I understand that it is important to clench your buttocks (or fire your glutes as we say in the business).
A common reason for lack of glute function is tight hip flexors. Tight hip flexors are easy to get, and extremely bad for glute activation. When your hip flexors are firing, they turn off your glutes, and make it very hard to activate them, and they end up pretty weak. This is known as reciprocal inhibition. When a muscle is tight (hip flexors) and firing when it shouldn’t be, the opposite muscle, the antagonist (glutes) tends to want to turn off and not work. If you are activating your hip flexors when you shouldn’t be, this is going a long way towards your inability to get the glutes firing.
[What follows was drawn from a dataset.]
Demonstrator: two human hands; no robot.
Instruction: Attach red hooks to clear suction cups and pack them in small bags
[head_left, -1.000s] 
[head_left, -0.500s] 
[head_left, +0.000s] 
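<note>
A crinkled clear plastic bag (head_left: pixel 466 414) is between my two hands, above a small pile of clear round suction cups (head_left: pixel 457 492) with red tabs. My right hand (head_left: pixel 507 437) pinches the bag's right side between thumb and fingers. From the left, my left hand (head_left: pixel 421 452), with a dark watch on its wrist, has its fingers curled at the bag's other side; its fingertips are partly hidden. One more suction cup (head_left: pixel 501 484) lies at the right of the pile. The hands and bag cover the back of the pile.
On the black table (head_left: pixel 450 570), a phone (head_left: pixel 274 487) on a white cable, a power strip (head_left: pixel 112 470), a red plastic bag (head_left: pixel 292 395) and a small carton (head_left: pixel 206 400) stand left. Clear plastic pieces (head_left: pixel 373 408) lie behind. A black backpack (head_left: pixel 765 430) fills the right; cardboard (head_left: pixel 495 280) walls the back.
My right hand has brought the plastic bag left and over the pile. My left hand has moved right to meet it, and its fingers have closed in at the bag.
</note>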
Your hip flexors get really tight from sitting down for a long time.
I'm a slouching desk jockey just like you, and to cut a long story short, we need to stretch our hip flexors as well as toning our derrieres. To do that why not combine a pelvic thrust with the buttock clench?
Next time you are at the bus stop, put your hands on your hips and then - as you clench your butt cheeks - drive and jerk your pelvis forward. Relax and repeat. Relax and repeat. Wave to anyone else at the stop, or even to passers-by, and invite them to join you.
Prodnose: Will you visit anyone who takes you up on this in prison?
Myself (holier than thou): When saw I thee hungered, or athirst, or a stranger, or naked, or sick, or in prison, and did not minister unto thee?
Prodnose: I give up.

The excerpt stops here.